*** Records provided Section Begins ***
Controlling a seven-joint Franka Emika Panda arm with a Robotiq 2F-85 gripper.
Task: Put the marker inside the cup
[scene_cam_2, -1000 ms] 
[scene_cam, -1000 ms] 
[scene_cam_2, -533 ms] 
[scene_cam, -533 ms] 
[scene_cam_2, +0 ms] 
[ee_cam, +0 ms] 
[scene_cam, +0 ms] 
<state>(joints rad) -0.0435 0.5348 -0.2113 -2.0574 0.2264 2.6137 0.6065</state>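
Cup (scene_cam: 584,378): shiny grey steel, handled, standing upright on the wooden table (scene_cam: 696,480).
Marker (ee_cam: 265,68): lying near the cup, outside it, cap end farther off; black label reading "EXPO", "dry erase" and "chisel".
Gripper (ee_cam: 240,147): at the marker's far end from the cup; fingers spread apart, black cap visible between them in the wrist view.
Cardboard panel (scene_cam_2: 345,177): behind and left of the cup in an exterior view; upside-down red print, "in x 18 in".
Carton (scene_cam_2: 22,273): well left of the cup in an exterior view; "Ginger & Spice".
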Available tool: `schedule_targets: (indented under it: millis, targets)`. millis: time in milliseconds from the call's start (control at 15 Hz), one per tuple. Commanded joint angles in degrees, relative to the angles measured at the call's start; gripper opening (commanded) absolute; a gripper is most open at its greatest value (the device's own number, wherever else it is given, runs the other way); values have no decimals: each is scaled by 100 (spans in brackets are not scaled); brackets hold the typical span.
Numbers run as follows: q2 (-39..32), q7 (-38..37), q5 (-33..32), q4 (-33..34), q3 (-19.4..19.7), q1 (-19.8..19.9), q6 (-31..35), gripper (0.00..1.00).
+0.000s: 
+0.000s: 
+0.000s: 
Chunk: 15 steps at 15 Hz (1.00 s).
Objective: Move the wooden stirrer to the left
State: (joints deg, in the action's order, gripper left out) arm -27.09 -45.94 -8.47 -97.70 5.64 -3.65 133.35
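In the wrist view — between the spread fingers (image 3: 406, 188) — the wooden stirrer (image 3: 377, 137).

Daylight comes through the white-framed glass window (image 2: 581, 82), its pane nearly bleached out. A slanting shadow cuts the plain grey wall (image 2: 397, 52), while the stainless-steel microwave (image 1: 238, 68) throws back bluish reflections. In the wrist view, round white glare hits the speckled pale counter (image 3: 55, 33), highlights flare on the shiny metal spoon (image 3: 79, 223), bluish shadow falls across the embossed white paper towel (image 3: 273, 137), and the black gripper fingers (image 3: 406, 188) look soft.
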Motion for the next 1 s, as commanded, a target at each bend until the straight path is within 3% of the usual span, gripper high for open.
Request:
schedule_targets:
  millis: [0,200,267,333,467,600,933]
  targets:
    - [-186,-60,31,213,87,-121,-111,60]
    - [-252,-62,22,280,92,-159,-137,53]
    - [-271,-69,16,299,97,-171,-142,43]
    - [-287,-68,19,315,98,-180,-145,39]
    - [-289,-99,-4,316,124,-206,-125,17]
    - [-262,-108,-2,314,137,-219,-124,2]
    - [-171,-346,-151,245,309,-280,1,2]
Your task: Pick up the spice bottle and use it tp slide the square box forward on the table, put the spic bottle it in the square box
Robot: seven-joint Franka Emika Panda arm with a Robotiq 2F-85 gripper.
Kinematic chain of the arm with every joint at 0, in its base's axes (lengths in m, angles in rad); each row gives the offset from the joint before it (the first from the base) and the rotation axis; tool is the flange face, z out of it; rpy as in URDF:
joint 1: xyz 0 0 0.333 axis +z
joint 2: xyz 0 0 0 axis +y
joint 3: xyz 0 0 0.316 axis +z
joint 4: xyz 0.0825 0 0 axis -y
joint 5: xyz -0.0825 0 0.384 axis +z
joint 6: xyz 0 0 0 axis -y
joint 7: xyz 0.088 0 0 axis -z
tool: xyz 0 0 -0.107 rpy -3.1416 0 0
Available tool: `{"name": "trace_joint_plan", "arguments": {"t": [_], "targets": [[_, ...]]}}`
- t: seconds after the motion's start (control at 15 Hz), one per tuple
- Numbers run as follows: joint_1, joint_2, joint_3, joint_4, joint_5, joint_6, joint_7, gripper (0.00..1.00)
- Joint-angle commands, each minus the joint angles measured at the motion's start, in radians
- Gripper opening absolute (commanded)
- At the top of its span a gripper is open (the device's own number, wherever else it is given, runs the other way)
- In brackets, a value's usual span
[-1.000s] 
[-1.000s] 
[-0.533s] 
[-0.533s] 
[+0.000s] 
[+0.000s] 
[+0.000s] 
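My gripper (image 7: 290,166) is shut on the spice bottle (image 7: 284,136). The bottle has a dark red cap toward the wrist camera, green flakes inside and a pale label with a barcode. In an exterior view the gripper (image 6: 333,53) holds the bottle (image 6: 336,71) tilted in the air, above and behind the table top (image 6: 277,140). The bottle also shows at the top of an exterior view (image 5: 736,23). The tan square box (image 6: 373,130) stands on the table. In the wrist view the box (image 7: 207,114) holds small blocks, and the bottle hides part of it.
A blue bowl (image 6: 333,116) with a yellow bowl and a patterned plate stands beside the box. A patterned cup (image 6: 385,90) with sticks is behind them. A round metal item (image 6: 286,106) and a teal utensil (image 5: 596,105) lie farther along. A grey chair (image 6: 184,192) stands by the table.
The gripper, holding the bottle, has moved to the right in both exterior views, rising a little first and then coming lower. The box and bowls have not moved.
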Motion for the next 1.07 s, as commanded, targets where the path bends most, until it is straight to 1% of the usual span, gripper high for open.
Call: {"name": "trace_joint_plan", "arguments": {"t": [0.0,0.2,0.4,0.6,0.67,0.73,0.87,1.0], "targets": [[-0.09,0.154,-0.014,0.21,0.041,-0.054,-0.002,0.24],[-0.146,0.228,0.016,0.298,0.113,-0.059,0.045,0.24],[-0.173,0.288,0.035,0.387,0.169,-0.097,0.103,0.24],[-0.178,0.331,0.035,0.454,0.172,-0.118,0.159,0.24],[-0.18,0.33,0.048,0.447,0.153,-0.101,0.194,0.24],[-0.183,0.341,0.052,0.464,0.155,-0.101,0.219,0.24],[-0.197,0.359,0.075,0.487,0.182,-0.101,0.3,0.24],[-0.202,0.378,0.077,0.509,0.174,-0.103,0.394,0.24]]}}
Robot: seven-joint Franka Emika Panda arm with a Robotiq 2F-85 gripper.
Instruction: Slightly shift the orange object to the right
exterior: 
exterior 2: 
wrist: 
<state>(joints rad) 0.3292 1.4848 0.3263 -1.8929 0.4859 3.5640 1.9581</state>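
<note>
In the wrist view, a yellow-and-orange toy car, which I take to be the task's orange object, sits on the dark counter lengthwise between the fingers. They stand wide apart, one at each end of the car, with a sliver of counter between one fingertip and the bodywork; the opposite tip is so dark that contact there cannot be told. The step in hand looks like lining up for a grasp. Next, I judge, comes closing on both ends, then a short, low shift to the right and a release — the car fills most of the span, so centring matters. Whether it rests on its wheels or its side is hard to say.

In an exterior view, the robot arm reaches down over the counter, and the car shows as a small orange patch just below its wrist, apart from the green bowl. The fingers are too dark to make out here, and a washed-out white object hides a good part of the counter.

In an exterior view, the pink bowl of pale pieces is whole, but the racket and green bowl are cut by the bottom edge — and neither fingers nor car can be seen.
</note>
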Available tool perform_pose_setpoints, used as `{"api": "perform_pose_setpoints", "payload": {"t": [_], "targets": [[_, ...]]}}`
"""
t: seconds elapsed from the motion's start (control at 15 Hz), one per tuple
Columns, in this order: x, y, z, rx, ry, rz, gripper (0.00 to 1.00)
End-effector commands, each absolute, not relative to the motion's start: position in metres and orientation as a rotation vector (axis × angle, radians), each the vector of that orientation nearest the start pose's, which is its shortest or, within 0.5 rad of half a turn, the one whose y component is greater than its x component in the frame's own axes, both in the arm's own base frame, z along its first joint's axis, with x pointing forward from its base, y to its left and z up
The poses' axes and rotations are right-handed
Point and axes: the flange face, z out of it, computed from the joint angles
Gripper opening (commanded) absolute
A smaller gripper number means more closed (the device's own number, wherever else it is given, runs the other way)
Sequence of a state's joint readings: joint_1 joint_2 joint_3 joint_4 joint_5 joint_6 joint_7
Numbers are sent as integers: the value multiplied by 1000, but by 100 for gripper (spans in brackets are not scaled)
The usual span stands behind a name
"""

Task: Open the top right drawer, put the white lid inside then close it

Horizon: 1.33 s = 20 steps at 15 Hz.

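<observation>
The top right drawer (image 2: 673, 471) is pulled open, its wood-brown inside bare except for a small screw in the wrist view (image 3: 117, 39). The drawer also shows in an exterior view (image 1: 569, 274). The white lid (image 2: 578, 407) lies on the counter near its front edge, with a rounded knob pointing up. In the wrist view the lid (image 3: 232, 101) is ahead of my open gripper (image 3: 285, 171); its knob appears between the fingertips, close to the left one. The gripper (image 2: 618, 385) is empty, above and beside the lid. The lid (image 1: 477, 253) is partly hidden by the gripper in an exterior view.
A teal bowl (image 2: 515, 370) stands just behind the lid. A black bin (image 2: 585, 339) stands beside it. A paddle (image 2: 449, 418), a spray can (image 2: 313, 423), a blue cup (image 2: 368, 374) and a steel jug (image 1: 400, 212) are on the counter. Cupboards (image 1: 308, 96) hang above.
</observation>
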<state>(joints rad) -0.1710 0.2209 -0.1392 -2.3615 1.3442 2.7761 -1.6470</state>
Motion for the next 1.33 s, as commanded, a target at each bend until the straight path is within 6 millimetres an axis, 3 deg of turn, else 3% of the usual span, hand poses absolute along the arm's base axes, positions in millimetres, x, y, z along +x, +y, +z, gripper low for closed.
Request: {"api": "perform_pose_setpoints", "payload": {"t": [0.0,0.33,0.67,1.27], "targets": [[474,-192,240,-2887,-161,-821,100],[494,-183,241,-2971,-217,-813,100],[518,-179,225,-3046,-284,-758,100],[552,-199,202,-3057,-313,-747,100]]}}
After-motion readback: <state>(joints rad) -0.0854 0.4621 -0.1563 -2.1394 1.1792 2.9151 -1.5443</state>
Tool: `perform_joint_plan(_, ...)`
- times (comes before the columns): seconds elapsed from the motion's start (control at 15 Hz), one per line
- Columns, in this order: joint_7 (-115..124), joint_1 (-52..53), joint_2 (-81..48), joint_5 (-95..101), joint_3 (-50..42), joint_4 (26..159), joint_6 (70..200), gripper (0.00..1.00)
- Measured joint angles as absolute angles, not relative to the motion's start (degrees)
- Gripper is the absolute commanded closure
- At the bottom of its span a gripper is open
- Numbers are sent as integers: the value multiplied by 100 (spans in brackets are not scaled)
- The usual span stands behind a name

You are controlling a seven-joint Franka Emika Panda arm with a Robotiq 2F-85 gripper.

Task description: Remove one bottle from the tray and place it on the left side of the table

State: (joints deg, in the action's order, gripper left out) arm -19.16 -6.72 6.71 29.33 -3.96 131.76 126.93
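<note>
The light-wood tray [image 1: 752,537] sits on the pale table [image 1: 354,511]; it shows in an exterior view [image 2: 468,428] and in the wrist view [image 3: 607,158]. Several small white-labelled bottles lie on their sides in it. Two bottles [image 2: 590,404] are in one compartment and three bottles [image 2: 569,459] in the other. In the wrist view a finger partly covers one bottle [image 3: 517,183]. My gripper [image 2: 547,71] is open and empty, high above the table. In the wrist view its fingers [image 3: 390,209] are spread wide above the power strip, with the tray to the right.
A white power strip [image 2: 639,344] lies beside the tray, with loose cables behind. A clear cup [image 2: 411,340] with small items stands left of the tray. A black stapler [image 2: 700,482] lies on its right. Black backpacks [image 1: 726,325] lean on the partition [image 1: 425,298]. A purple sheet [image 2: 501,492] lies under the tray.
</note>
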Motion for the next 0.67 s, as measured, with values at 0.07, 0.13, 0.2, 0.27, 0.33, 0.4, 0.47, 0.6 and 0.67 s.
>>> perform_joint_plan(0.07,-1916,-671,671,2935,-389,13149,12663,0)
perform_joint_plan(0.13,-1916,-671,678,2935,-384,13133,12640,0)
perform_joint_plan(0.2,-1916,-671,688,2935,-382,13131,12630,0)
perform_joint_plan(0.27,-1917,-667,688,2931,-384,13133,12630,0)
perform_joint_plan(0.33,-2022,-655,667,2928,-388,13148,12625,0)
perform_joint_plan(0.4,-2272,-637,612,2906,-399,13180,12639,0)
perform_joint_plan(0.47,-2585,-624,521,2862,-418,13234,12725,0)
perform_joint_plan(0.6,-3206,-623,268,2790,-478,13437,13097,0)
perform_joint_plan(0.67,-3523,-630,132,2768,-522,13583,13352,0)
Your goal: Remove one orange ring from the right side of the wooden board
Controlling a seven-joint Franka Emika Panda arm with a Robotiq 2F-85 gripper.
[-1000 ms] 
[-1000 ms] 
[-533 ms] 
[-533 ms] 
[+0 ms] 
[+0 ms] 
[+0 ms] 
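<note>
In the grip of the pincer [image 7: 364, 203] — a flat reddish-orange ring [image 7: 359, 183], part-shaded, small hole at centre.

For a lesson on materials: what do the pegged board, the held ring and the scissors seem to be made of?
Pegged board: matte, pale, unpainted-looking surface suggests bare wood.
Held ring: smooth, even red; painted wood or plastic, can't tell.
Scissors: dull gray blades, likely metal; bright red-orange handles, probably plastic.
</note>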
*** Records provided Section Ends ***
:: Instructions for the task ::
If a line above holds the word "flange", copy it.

:: Solved exercise ::
Kinematic chain of the arm with every joint at 0, in its base's axes (lengths in m, angles in rad); each row gives the offset from the joint before it (the first from the base) and the rotation axis; tool is the flange face, z out of it; rpy as in URDF:
Point and axes: the flange face, z out of it, computed from the joint angles

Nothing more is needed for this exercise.